RevenueSA has released a new Revenue Ruling confirming Cabinet approval to drafting of retrospective amendments targeting property transactions. These amendments will increase the dutiable value of sale contracts and facilitate a program for reassessments which increase duty on previous transactions.
RevenueSA released Revenue Ruling SDA008 in December 2013 which confirmed that the SA Cabinet had approved drafting of retrospective amendments to SA transfer duty provisions to “resolve ambiguity or disagreement”.
The changes provide back dated legislative support for RevenueSA’s practice of assessing transfer duty on a property value as at the transfer instrument date and not on an earlier sale contract date.
RevenueSA appear to be concerned that its assessing practice of “over 20 years” may be contrary to existing High Court authority and open to challenge.
Who will be affected?
If legislated, the changes will impact a range of property transactions. These include developers selling off the plan and buyers of house and land packages. The changes will impact purchasers that make improvements to land after contract date and before settlement or where property values increase between contract date and title transfer date (e.g. because of development approvals and rezoning).
RevenueSA has stated that if the proposed changes are enacted reassessments will be issued for past RevNet self-stamped transfers found not to have been stamped in accordance with RevenueSA’s assessing practice.
It is unclear how far back RevenueSA will pursue taxpayers but there is a formal 5 year review period for over the counter assessments and potentially a more extended timeframe for self-stamped instruments under RevNet.

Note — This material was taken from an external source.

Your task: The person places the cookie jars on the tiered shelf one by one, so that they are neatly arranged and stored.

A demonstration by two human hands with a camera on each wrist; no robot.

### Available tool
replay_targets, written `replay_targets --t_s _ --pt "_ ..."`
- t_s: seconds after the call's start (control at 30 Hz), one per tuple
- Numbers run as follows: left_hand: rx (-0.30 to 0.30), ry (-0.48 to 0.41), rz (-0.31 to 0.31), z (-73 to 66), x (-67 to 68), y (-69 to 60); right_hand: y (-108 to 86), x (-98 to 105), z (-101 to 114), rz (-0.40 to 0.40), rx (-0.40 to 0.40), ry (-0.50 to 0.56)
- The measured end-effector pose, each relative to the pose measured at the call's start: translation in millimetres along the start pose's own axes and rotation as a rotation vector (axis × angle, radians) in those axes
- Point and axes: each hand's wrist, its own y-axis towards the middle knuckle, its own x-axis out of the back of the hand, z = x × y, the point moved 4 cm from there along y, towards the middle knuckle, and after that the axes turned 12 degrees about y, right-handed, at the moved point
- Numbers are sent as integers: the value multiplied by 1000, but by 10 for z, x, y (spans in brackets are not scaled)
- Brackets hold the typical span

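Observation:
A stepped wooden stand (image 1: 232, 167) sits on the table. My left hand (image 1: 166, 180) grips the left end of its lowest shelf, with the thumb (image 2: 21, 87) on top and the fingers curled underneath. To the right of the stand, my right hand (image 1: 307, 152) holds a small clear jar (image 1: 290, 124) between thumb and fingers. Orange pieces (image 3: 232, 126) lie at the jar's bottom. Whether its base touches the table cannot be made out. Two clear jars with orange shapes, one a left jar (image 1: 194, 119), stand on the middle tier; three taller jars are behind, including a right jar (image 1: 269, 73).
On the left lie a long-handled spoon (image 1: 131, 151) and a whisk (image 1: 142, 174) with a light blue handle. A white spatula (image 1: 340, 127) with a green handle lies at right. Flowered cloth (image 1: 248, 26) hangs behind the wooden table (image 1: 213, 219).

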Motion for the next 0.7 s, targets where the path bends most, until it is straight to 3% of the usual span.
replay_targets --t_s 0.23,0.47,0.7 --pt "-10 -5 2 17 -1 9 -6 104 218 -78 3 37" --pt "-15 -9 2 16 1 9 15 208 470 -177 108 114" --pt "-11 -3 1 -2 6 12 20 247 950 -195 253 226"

Will the changes take effect?
It is unclear if the proposed amendments will be enacted as announced. There are no sitting days to pass new laws left before the SA State election in March. Also, it is not known if the elected Government will support the changes. There could be a backlash from home buying voters fearful of being impacted by the retrospective changes.
What should I do?
Parties impacted by the proposed changes should seek advice on go forward opportunities and strategies for mitigating past risks.